> _Assigned task_: Reproduce exactly the lines below from the one containing "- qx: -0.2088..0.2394" through the one containing "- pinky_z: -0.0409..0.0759", including both, and nothing else.

══════

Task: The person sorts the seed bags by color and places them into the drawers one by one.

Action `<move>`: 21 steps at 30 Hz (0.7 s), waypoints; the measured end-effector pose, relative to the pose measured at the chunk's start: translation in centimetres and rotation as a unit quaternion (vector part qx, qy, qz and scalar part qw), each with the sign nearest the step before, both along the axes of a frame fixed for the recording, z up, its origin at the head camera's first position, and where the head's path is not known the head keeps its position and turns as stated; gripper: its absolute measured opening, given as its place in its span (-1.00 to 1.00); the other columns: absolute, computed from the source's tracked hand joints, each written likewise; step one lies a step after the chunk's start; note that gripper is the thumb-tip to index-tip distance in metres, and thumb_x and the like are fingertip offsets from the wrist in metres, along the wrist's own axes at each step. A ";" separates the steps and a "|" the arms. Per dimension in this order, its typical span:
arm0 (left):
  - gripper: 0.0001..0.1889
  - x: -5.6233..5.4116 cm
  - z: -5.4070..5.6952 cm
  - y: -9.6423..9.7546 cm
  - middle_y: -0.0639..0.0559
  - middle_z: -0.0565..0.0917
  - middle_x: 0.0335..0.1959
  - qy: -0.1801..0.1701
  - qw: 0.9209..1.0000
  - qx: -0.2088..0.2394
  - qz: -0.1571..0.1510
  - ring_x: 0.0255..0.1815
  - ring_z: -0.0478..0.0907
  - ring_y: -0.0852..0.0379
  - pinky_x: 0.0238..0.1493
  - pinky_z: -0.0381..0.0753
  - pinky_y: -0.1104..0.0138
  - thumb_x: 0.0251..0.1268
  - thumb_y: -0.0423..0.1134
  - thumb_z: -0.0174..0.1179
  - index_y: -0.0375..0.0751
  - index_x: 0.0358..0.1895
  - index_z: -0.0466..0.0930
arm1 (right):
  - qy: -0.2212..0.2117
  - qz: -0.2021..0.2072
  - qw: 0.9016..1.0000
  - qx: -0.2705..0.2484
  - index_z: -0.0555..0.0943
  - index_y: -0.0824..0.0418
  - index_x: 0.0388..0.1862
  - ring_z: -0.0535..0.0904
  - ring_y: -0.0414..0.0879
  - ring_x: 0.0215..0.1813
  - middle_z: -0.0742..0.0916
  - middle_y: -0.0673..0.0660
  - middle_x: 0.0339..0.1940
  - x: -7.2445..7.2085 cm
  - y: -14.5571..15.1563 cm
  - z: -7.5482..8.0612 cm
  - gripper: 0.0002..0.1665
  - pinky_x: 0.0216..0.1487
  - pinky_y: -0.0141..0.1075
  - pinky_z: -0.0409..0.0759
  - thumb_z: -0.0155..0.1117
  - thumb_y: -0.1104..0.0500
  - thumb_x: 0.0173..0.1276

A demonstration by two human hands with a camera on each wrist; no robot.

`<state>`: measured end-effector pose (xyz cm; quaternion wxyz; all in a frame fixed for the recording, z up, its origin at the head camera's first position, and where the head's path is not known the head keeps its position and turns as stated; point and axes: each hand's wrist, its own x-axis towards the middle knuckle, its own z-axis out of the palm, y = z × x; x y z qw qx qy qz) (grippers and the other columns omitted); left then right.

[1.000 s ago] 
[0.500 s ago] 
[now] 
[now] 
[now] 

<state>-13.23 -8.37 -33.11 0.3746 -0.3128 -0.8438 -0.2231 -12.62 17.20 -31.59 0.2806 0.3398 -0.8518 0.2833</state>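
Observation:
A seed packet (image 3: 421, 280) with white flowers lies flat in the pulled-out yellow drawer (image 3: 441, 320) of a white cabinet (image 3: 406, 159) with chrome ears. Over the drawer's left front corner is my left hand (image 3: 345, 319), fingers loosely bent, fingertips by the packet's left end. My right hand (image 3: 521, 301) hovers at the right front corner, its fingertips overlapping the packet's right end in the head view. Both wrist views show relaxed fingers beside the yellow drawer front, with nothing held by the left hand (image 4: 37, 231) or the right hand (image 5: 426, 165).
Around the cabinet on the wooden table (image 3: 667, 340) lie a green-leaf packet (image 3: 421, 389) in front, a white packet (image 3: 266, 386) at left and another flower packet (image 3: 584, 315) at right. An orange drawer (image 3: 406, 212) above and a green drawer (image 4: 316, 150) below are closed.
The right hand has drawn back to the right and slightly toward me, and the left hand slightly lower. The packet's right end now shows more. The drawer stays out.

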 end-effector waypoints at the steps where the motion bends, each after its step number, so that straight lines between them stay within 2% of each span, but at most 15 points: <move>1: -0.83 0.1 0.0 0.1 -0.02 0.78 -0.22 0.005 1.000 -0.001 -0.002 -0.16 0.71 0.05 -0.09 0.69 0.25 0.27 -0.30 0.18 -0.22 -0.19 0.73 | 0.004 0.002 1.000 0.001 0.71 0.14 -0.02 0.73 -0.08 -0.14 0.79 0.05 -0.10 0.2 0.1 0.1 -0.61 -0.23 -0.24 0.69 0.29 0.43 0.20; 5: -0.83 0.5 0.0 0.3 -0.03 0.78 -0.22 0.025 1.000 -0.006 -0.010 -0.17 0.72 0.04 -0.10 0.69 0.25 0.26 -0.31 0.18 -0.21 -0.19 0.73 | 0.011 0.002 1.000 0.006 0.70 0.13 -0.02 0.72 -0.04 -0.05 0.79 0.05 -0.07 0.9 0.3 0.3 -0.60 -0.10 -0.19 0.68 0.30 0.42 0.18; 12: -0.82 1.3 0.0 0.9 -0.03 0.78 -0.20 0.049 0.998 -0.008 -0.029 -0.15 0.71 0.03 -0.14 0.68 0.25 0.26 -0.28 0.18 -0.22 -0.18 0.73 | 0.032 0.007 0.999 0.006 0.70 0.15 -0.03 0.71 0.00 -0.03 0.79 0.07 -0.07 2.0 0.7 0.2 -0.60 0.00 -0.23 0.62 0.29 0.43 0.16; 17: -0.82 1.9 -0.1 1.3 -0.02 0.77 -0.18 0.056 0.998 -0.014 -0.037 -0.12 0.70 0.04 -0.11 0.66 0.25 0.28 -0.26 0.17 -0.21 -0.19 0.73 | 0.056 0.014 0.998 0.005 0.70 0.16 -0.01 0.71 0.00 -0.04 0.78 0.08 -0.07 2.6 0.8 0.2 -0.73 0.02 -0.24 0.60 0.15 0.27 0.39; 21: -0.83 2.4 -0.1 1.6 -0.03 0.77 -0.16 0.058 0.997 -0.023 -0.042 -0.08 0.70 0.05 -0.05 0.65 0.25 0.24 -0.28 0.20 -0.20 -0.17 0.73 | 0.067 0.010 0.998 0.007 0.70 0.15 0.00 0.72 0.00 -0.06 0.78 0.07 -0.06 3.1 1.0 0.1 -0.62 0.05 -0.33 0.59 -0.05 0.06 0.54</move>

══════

> _Result of the exercise_:
  - qx: -0.2088..0.2394
  - qz: -0.1571..0.1510
  - ring_x: 0.0255..0.1815
  - ring_z: -0.0478..0.0907
  - ring_y: -0.0852..0.0379
  - pinky_x: 0.0238..0.1493
  - pinky_z: -0.0381..0.0753
  - pinky_y: -0.1104..0.0138
  - thumb_x: 0.0251..0.1268
  - thumb_y: -0.0423..0.1134
  - thumb_z: -0.0174..0.1179
  - index_y: -0.0375..0.0751
  - index_x: 0.0358..0.1895
  - index_z: -0.0466..0.0930
arm1 (right):
  - qy: -0.2212..0.2117
  - qz: -0.2021..0.2072
  - qw: 0.9016..1.0000
  - qx: -0.2705..0.2484
  - index_z: -0.0555..0.0943
  - index_y: -0.0824..0.0418
  - index_x: 0.0388..0.1862
  - ring_z: -0.0535..0.0904
  - ring_y: -0.0414..0.0879
  - ring_x: 0.0215..0.1813
  - middle_z: -0.0742..0.0916
  - middle_y: -0.0673..0.0660
  - middle_x: 0.0339..0.1940
  - x: -7.2445..7.2085 cm
  - y: -14.5571..15.1563 cm
  - z: -7.5482..8.0612 cm
  - gripper: 0.0002..0.1665
  - pinky_x: 0.0216..0.1487
  - pinky_y: -0.0141..0.1075
  - pinky_z: -0.0409..0.0759

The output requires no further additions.